Watching this video, we were thinking about how similar we are to the interviewees. But because the video focuses most on DID rather than general plurality, and continuously emphasizes the trauma aspect and the idea that DID exists to keep people unaware of negative past experiences, it was also really alienating for us. Our plurality did function as a way of covering up our PTSD for a number of years, but trauma wasn't the cause for us. We were already multiple, and aware of each other from a young age.

We recently realized the cause of our multiplicity may actually be early childhood trauma in a previous generation, and that our mental structure was passed down one line of our family tree. It was difficult to uncover this because of how little our family is willing to talk about it, not to mention our own hesitation to talk about our mental health with them. But we recently realized that our multiplicity might have originated in childhood trauma after all- it just wasn't ours. We have a very limited knowledge of epigenetics, but enough to know that each generation uses the experiences of generations before to be born as prepared as possible for the world.

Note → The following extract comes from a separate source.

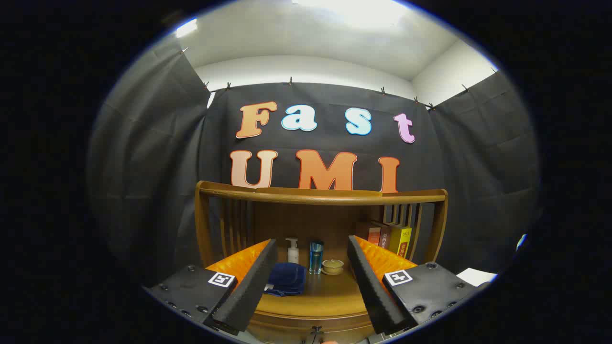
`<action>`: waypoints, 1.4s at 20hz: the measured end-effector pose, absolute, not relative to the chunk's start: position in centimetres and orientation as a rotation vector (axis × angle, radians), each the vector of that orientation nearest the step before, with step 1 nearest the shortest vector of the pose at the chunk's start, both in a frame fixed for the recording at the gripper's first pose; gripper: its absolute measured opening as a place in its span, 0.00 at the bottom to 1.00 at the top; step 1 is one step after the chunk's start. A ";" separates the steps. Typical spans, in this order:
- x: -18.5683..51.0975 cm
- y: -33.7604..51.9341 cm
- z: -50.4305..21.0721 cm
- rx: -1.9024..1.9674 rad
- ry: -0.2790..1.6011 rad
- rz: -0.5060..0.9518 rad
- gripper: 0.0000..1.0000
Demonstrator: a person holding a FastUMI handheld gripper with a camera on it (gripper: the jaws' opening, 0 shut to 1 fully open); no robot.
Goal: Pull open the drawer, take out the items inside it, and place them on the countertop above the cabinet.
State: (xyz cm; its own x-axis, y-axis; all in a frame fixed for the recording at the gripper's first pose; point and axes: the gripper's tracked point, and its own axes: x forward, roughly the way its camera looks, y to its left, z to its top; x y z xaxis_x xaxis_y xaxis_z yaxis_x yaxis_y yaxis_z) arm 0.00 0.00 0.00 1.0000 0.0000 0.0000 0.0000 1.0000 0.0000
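1. The gripper (311, 282) sits at the bottom centre of the frame with its jaws spread wide and released, gripping nothing; the two fingers (251, 286) rise from the lower left and lower right and lean slightly toward each other at the top.
2. Beyond and between the fingers, in the lower middle of the frame, lies the wooden desk (313, 298), the top of a small cabinet with a curved front edge.
3. At the very bottom centre, below that front edge, is the drawer front (287, 329) with a small dark drawer knob (315, 329); the drawer looks closed, and what is in it cannot be seen.
4. On the desk, just right of the left finger, a folded dark blue cloth (287, 278) lies flat.
5. Behind the cloth stands a white pump bottle (292, 251), upright.
6. Just right of it stands a blue bottle (316, 256), also upright and apart from the pump bottle.
7. Right of the blue bottle, near the inner edge of the right finger, sits a small lidded teacup on a saucer (333, 266).
8. Toward the right of centre, a row of books (389, 236) stands upright against the slatted wooden railing (320, 195) that curves around the back of the desk across the middle of the frame.
9. At the lower right, past the gripper body, a white sheet (475, 276) is partly visible.
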 end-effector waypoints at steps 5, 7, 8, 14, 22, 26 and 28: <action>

We have never heard anyone else talk about multiplicity being passed down epigenetically rather than through generational abuse. But it makes sense.

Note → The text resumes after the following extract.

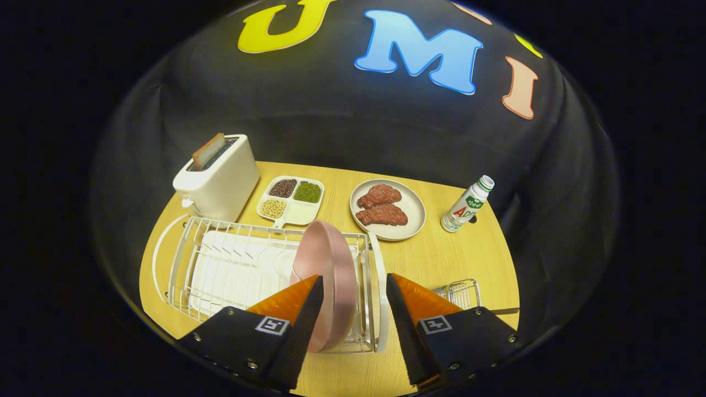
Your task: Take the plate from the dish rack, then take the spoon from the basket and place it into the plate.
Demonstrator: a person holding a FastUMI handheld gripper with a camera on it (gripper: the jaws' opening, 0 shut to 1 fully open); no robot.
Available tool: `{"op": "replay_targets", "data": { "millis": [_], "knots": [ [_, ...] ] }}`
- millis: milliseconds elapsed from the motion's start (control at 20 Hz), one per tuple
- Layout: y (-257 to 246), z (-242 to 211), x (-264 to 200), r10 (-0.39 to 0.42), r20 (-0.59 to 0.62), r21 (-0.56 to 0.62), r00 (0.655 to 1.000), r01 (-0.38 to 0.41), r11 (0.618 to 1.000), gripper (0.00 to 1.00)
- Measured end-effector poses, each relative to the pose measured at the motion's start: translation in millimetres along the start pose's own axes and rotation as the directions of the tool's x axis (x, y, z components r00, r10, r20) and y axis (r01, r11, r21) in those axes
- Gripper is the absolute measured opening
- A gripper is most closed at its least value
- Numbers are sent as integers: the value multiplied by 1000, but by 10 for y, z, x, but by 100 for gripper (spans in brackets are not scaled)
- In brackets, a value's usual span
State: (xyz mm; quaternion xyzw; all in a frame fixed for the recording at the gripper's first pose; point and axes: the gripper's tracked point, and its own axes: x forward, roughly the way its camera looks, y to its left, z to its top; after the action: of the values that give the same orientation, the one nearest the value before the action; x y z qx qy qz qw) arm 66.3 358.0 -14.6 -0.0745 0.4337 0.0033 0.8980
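1. Light wooden tabletop (pixel 441 259) backed by a black cloth wall.
2. White wire dish rack (pixel 220 264) on the near left of the table, over a white drip tray.
3. Pink round plate (pixel 331 264), standing on edge in the rack's right end, just ahead of the left finger and partly between the two fingers.
4. Gripper (pixel 353 286): fingers spread wide, nothing clamped; the left finger lies close beside the plate's rim, contact cannot be told.
5. Small wire basket (pixel 460 292), just beyond the right finger; contents hidden.
6. White toaster (pixel 220 179) holding one slice, behind the rack.
7. White four-compartment dish (pixel 292 199) of beans and grains, beside the toaster.
8. Beige round plate (pixel 411 212) bearing two pieces of raw red meat (pixel 381 205).
9. Small white bottle with green cap (pixel 468 205), upright, at far right.
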Motion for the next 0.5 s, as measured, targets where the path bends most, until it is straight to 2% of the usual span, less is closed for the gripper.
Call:
{"op": "replay_targets", "data": {
  "millis": [50,100,150,300,350,450,500],
  "knots": [
    [-31,-32,52,-31,-16,-5,999,31,1000,69],
    [-30,-30,101,-44,-22,-8,999,44,999,61],
    [-36,-35,149,-58,-26,-22,998,58,998,58],
    [20,-64,253,-54,-66,-5,996,54,999,25],
    [47,-58,250,-53,-74,-1,996,53,999,21],
    [65,-15,238,-57,-84,-27,995,55,998,19],
    [84,-20,209,-69,-106,-57,992,64,996,11]
  ]
}}
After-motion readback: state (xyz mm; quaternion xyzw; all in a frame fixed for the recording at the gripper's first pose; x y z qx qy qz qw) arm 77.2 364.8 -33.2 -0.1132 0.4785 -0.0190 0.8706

Our story still doesn't really fit the official DID narrative, even if it has come a bit closer as we find out more. We're still left feeling uncertain about using a label that doesn't officially match and that is subject to change by mental health professionals. But I think we've slowly come to terms with the similarities over time. The question remains, how do we feel included in a community we belong in without fitting that imposed narrative?